Restate word for word the section of the entries that opens at the line containing "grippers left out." and closes at the line containing "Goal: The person", both lines kept, pictures dropped.

START Source data

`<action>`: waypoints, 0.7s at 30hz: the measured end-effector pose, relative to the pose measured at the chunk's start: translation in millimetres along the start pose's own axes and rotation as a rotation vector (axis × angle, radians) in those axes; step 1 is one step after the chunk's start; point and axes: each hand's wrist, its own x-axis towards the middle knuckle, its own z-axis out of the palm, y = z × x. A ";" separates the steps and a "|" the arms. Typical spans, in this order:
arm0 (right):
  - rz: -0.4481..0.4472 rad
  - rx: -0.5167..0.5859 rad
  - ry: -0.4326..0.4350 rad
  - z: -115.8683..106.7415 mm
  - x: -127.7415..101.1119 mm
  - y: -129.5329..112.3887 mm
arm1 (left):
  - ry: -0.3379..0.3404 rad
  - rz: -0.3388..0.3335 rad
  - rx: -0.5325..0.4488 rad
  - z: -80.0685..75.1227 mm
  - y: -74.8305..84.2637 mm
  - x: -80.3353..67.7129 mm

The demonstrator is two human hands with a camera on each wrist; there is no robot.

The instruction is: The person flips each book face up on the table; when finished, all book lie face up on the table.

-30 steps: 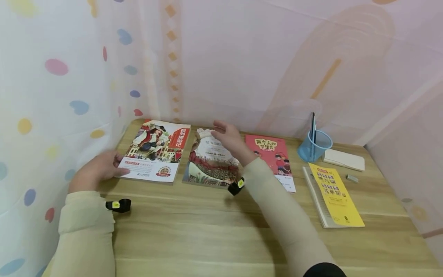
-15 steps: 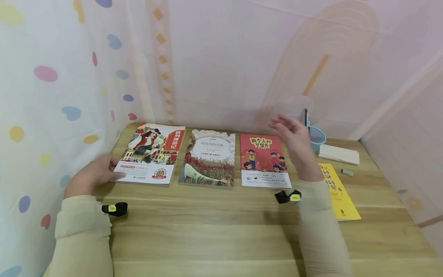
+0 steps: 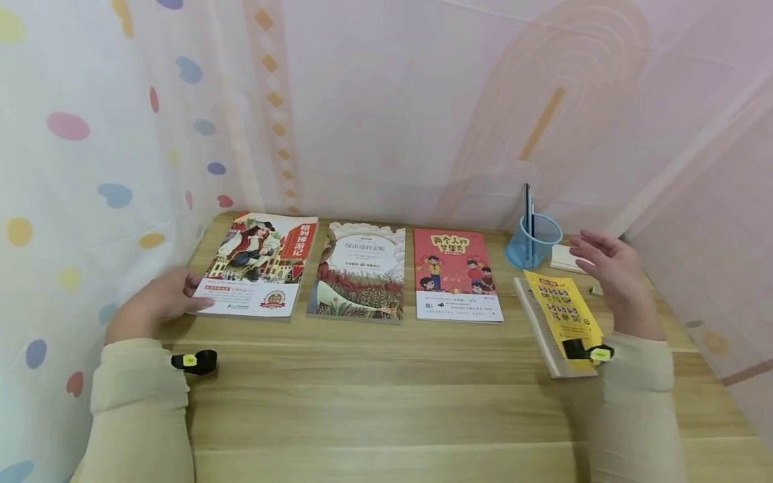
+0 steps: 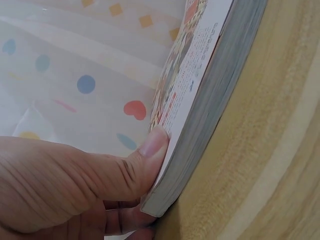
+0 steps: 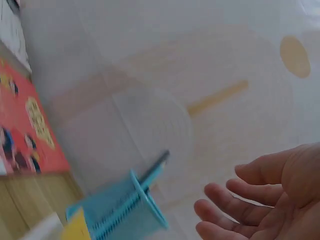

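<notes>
At the left end of the table, a white-and-red paperback book (image 3: 260, 265) lies flat. My left hand (image 3: 153, 302) holds it by the near left corner. In the left wrist view the thumb (image 4: 154, 145) presses on the cover while the other fingers meet the corner's edge lower down. My right hand (image 3: 625, 285) is raised at the right with loosely bent fingers and nothing in them. It hovers beside a yellow-covered book (image 3: 552, 305), whose right part is hidden by the wrist strap and sleeve. The right wrist view shows that palm and the spread fingers.
A cream illustrated book (image 3: 359, 275) and a red book (image 3: 455, 265) lie in a row along the back. A blue mesh pen cup (image 3: 516, 251) with pens stands behind the yellow book, near a white pad (image 3: 564, 259) and a small greyish block (image 3: 595, 290). A patterned curtain (image 3: 374, 114) borders the table.
My right hand has moved rightward from above the cream book, past the red book, to the far right. The left hand stays at its book's corner. The head view has shifted slightly.
</notes>
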 end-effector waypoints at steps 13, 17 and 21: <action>0.291 -0.844 -0.275 -50.7 30.7 23.9 | -0.002 0.006 0.002 1.8 -2.0 -2.2; 0.310 -0.917 -0.365 -48.3 42.5 35.8 | -0.003 -0.002 0.005 0.0 -3.6 -2.2; 0.275 -0.992 -0.427 -44.4 55.0 53.9 | -0.003 0.001 -0.002 1.8 -5.3 1.8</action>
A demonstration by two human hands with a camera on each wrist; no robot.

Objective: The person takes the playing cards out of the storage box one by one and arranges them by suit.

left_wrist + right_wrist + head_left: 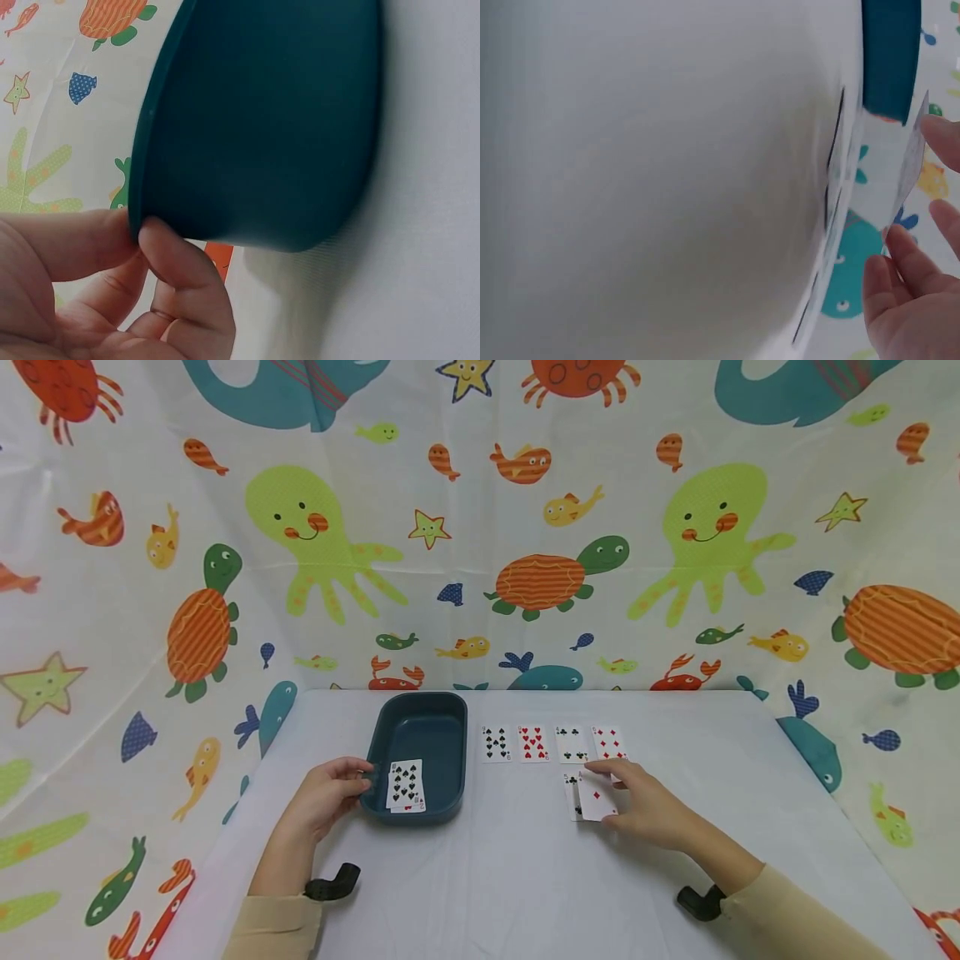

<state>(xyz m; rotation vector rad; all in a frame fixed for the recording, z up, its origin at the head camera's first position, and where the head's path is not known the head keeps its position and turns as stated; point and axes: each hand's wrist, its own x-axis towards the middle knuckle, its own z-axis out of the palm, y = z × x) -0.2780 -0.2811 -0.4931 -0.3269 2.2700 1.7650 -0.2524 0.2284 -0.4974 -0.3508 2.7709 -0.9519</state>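
Observation:
My left hand (328, 795) pinches the rim of a dark blue tray (458, 760) between thumb and finger, at its near left side. Inside the tray lie a few playing cards, a spade card (406, 783) on top. To the right, my right hand (647, 802) holds an ace of diamonds (596, 797) by its edges. In the right wrist view the held card (910, 166) is tilted above the table, between thumb and fingertips. Beneath it in the head view, a club card (572, 793) is partly covered.
A row of face-up cards runs behind the right hand: a spade card (496, 744), a heart card (533, 744), a club card (572, 745) and a diamond card (608, 742). The white table (510, 877) meets a sea-animal print cloth (465, 510) at the back.

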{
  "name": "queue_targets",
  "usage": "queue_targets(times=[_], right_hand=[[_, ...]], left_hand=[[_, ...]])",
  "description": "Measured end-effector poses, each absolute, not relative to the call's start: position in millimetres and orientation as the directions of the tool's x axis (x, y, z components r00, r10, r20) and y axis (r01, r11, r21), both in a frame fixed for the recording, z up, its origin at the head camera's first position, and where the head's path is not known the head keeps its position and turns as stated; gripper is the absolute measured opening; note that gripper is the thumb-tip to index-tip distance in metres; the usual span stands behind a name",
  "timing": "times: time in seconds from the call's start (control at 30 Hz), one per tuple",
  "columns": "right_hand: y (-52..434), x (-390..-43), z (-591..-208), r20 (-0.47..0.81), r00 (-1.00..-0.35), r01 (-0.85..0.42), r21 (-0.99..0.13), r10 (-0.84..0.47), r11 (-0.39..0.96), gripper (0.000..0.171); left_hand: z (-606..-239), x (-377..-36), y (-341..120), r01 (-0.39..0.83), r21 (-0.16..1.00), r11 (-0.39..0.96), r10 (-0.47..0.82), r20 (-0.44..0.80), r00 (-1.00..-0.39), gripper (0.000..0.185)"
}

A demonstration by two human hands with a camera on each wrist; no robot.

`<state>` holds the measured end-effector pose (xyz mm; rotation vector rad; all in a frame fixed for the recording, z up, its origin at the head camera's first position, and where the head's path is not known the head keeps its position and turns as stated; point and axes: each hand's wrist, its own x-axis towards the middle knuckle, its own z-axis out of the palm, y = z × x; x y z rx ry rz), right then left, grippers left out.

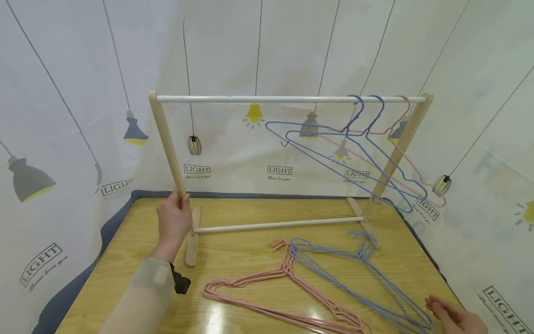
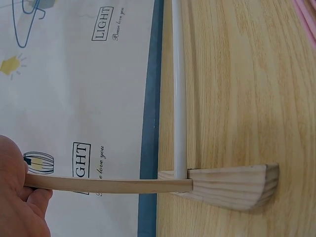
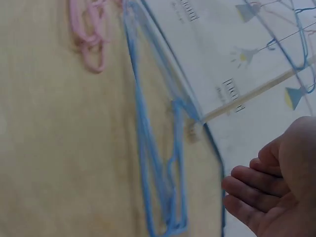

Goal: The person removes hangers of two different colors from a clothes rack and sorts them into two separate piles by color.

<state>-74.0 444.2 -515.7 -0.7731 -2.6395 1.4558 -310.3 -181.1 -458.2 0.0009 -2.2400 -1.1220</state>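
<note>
My left hand (image 1: 173, 222) grips the lower part of the left wooden post (image 1: 167, 139) of a small clothes rack; in the left wrist view the left hand (image 2: 17, 197) closes round that post (image 2: 108, 184) above its wooden foot (image 2: 232, 185). Two blue wire hangers (image 1: 362, 107) and a pink one (image 1: 406, 104) hang at the right end of the white top rail (image 1: 271, 99). A pile of blue hangers (image 1: 366, 250) and a pile of pink hangers (image 1: 288, 269) lie on the table. My right hand (image 1: 452, 317) hovers with relaxed fingers just right of the blue pile (image 3: 158, 173), holding nothing.
The wooden table (image 1: 233, 250) has a dark blue edge and is enclosed by white curtains printed with lamps. A white lower rail (image 1: 275, 225) joins the rack's two feet. The pink hooks (image 3: 91, 39) lie beside the blue ones.
</note>
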Motion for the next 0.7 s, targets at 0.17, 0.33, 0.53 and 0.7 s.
queue_targets(times=[0.17,0.33,0.53,0.7], right_hand=[[422,-85,-478,0.016,-0.847,0.285,-0.829,0.531,0.48,0.038],[412,-104,-440,0.278,-0.838,0.034,-0.833,0.47,0.552,0.038],[402,-139,-407,0.443,-0.762,-0.148,-0.829,0.473,0.539,0.039],[396,-167,-397,0.544,-0.706,-0.255,-0.793,0.454,0.553,0.042]], left_hand=[[-458,-309,-183,0.259,0.723,0.641,-0.266,0.525,-0.808,0.016],[-458,-309,-184,0.247,0.733,0.633,-0.271,0.509,-0.817,0.017],[-458,-309,-184,0.251,0.73,0.636,-0.267,0.513,-0.816,0.018],[-458,-310,-182,0.252,0.733,0.632,-0.267,0.512,-0.817,0.016]])
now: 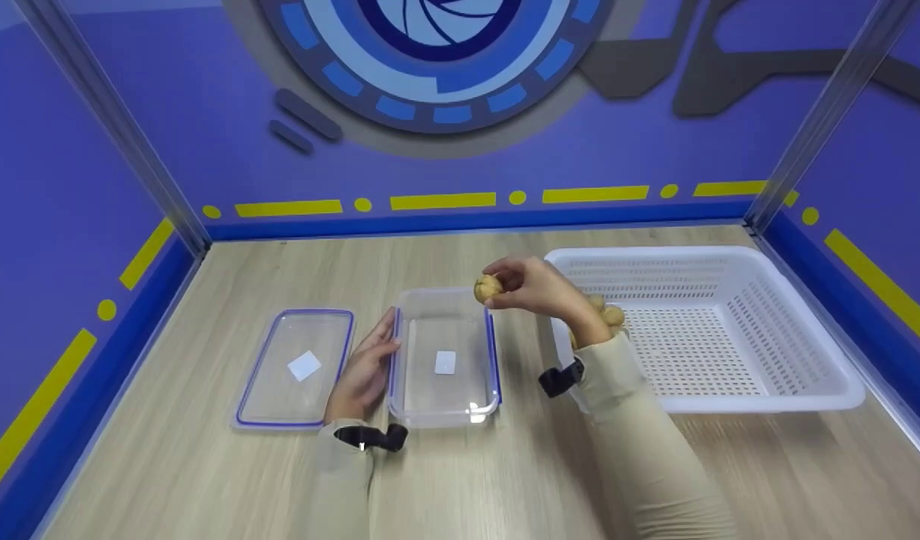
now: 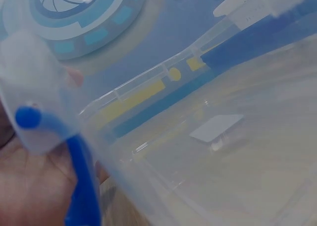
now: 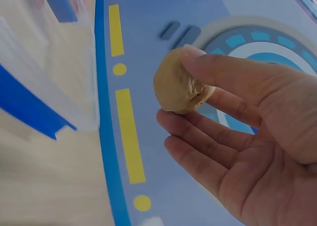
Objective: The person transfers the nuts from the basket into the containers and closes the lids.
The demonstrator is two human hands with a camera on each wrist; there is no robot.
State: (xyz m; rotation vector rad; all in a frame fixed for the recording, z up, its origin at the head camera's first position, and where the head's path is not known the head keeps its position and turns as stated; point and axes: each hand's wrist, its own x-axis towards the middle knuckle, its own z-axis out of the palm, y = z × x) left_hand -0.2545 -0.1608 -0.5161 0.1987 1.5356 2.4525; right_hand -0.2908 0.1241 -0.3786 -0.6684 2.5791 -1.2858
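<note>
My right hand (image 1: pixel 531 286) pinches a walnut (image 1: pixel 488 288) between thumb and fingers, above the right rim of a clear plastic food container (image 1: pixel 419 409). In the right wrist view the tan walnut (image 3: pixel 173 84) shows a rough crease, with the thumb on top and the lower fingers extended. My left hand (image 1: pixel 365 373) rests along the container's left side, its fingers fairly straight and touching the wall. Through the left wrist view, the palm lies beside a clear side flap (image 2: pixel 34 87) with a blue seal. Inside the container only a white label (image 1: pixel 445 362) shows.
A clear lid (image 1: pixel 280 397) with a blue seal lies left of the left hand. On the right stands a white perforated basket (image 1: pixel 805 401); several walnuts (image 1: pixel 612 315) sit at its left end, partly hidden by the right wrist. Purple panels (image 1: pixel 430 172) wall in the table.
</note>
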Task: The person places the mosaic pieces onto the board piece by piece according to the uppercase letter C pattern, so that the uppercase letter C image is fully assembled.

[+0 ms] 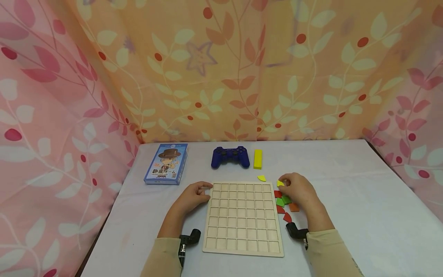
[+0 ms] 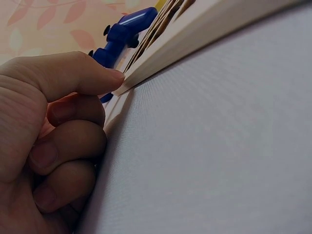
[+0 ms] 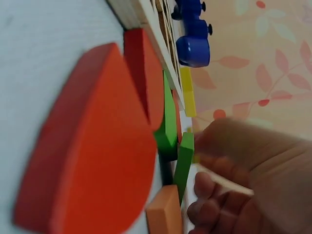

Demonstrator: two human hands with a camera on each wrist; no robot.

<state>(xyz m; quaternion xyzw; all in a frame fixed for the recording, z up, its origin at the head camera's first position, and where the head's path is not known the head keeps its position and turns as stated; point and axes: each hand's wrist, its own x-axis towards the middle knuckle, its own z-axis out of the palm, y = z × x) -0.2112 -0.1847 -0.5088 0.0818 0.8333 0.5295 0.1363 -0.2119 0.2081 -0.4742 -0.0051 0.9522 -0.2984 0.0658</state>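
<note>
A square-celled wooden grid board (image 1: 242, 217) lies flat on the white tabletop. At its far left corner my left hand (image 1: 192, 198) holds the edge, index finger and thumb against it; the left wrist view shows the thumb tip at the corner and the other fingers curled. Beyond the board's right edge, my right hand (image 1: 299, 190) pinches a small yellow piece (image 1: 280, 183) between thumb and fingertips, mostly hidden by the hand in the right wrist view. Just below that hand lie red pieces (image 3: 107, 146), green pieces (image 1: 280, 202) and an orange piece (image 1: 294, 207).
Another yellow piece (image 1: 261, 178) lies just past the board's far edge. Farther back are a blue game controller (image 1: 230, 157), a yellow bar (image 1: 257, 159) and a blue card-game box (image 1: 167, 164). Floral curtains (image 1: 242, 77) hang around the table's back and sides.
</note>
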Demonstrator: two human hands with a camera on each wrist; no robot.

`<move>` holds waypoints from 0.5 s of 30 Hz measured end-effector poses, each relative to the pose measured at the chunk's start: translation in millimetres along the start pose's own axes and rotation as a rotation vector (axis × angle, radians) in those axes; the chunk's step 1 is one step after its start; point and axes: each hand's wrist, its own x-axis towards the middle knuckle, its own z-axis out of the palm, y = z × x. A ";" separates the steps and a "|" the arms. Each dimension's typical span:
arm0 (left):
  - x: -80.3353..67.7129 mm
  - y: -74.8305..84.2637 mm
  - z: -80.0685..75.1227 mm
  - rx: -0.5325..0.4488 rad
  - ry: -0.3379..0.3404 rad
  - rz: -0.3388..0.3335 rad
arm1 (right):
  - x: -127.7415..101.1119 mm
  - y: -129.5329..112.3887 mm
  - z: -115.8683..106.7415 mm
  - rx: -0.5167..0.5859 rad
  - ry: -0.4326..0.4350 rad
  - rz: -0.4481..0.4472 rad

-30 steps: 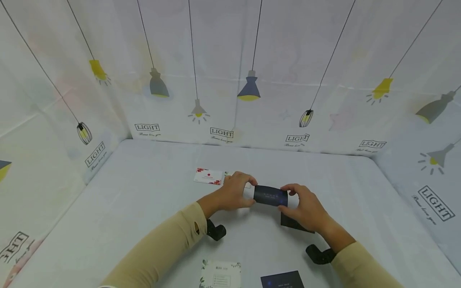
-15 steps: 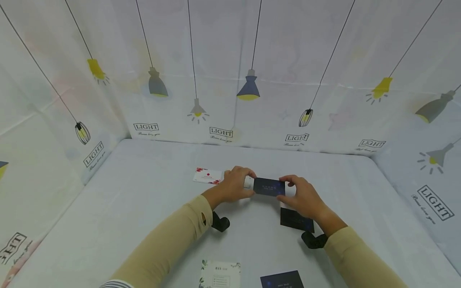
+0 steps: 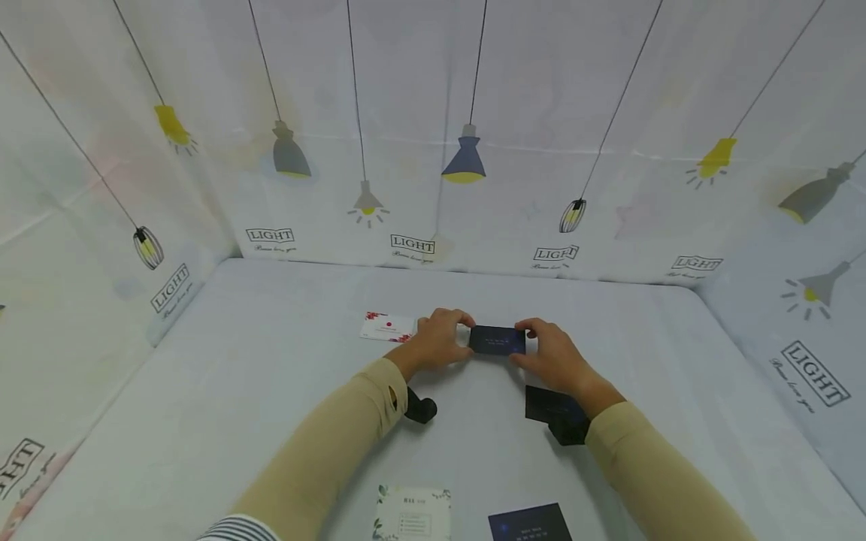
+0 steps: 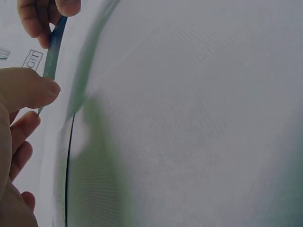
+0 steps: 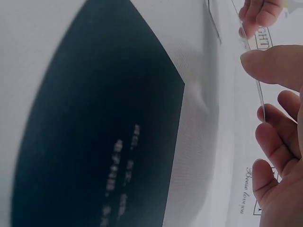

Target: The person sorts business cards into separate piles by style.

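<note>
A dark printed card [image 3: 497, 340] is held level between both hands, over the far middle of the table. My left hand [image 3: 441, 340] pinches its left end between thumb and fingers, and my right hand [image 3: 558, 361] pinches the right end the same way. Seen nearly edge-on, the card [image 4: 53, 52] shows as a thin strip in the left wrist view, and its edge [image 5: 259, 94] is a fine line in the right wrist view. Below my right wrist lies a second dark card [image 3: 541, 404], partly hidden by the wrist; the right wrist view shows this card [image 5: 104, 118] large, with pale lettering.
A white card with red flowers [image 3: 386, 327] lies just left of my left hand. Nearer the front are a white leaf-bordered card [image 3: 413, 511] and another dark card [image 3: 531, 524]. Lamp-printed white cloth [image 3: 514, 210] rises behind the white table [image 3: 271, 376].
Both hands have carried the dark card away from the body and slightly left. Its bowed shape has flattened. The right wrist now overlaps the second dark card.
</note>
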 end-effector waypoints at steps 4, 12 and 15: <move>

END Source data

■ Solution:
`<state>` holds the measured end-effector pose (xyz mm; rotation vector rad; all in a frame fixed for the recording, z up, its origin at the head camera's first position, and where the head's path is not known the head keeps its position and turns as stated; point and axes: each hand's wrist, its own x-axis towards the middle knuckle, its own z-axis out of the palm, y = z × x; x y z rx ry rz), right then left, grippers left out.


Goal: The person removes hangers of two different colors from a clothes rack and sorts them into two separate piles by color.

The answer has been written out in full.